**Task item:** Report, in full, each line of the material below in which the string "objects" occurs.

**Data extract:**
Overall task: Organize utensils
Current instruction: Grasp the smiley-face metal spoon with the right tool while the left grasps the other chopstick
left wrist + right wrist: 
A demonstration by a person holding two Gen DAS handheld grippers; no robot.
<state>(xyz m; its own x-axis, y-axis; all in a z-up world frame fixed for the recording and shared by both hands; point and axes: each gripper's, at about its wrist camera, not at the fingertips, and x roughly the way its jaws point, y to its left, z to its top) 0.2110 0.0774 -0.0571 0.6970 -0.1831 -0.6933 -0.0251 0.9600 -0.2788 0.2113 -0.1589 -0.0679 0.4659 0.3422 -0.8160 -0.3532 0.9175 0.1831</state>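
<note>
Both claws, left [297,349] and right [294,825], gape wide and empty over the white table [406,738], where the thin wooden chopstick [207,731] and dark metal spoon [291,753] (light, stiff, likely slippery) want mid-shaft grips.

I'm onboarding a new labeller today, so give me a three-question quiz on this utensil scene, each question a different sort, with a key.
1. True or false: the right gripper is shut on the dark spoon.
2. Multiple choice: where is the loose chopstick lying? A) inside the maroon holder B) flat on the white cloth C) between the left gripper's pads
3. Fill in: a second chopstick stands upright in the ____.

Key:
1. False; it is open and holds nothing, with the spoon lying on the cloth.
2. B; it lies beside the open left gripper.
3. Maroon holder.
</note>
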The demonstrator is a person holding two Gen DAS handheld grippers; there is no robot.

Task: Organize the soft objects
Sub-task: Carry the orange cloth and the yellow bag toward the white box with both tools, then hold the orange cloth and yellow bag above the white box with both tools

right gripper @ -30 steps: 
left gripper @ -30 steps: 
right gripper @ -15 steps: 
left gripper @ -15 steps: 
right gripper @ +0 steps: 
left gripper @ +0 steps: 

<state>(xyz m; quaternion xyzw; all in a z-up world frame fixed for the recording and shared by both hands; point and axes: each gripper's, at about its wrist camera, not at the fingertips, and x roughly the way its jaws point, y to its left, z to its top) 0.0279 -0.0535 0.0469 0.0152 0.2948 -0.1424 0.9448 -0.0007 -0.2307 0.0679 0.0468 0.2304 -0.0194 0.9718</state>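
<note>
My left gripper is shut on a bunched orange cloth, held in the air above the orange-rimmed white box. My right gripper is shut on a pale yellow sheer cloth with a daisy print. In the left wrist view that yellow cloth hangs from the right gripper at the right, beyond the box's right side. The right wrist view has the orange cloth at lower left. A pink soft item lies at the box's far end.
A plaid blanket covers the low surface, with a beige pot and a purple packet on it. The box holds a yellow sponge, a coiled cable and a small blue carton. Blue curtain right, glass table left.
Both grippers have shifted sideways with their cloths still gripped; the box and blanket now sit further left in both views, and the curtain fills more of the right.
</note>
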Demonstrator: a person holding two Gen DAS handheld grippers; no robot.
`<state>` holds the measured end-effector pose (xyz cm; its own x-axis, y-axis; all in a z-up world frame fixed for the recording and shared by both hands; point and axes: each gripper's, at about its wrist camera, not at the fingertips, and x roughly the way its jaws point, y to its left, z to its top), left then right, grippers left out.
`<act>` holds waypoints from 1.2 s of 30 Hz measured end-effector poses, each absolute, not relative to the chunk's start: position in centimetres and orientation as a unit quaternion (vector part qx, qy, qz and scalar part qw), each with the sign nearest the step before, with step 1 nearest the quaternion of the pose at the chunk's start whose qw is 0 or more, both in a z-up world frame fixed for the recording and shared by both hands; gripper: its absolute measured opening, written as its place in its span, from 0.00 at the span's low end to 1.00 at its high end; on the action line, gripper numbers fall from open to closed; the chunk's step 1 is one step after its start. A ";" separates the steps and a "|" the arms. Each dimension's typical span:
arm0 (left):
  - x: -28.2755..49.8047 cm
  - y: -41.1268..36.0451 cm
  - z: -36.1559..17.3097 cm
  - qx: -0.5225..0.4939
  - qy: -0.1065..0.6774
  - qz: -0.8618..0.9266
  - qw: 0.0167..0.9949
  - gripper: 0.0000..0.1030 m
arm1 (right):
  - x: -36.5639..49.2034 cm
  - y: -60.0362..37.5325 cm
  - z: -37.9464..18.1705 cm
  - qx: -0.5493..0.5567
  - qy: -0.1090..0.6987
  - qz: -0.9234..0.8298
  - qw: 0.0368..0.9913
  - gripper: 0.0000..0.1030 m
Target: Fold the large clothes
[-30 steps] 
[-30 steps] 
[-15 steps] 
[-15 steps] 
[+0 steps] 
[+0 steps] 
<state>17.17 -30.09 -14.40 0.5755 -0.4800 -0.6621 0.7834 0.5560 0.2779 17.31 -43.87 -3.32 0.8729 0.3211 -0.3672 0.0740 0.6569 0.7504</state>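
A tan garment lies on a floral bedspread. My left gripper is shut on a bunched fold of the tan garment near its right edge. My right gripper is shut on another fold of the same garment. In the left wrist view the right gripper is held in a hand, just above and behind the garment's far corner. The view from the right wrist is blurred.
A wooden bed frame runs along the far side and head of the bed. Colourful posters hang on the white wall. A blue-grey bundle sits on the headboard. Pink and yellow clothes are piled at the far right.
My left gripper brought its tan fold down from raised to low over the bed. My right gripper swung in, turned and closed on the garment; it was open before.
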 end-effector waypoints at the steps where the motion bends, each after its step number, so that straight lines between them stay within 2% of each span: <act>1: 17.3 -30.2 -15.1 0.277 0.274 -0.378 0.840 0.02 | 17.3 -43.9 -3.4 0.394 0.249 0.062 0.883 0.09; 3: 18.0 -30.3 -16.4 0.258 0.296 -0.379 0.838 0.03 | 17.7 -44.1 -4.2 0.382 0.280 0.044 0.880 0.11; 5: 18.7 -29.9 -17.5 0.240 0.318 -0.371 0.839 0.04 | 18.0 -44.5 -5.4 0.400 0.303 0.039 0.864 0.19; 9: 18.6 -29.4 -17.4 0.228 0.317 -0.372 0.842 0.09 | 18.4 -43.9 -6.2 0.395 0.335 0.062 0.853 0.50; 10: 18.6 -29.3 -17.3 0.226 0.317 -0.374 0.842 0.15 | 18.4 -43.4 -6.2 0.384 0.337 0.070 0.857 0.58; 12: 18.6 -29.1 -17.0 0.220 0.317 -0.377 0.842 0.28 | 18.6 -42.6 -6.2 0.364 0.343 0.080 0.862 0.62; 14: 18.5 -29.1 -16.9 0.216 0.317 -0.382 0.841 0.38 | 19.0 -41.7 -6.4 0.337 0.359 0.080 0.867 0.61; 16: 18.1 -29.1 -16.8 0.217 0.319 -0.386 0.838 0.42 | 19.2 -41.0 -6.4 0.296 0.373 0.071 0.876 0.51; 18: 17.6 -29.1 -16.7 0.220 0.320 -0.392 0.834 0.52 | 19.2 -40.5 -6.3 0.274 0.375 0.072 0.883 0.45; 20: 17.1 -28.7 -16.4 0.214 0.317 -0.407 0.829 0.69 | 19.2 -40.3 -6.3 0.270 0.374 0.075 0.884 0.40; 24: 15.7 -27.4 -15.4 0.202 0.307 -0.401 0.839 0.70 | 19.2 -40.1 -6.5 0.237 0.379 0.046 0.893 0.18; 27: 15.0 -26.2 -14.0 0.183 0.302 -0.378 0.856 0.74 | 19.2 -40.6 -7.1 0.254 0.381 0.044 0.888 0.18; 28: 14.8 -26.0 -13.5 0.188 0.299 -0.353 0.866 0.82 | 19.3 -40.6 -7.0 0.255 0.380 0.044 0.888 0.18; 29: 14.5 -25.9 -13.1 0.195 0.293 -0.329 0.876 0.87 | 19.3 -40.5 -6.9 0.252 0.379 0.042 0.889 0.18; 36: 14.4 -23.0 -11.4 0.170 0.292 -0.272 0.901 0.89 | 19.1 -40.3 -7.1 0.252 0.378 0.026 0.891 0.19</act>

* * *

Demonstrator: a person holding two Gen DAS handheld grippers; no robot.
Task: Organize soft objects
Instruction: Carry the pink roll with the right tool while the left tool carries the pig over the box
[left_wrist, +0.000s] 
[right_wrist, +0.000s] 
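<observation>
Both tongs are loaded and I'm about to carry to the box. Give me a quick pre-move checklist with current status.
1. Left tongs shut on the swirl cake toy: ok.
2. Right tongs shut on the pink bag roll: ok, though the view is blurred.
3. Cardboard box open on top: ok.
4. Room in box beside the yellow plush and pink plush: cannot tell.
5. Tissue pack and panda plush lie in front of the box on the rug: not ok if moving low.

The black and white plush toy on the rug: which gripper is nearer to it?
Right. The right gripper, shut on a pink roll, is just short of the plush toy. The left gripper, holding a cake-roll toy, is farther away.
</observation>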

**Completed task:**
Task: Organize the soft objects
Task: Organize soft objects

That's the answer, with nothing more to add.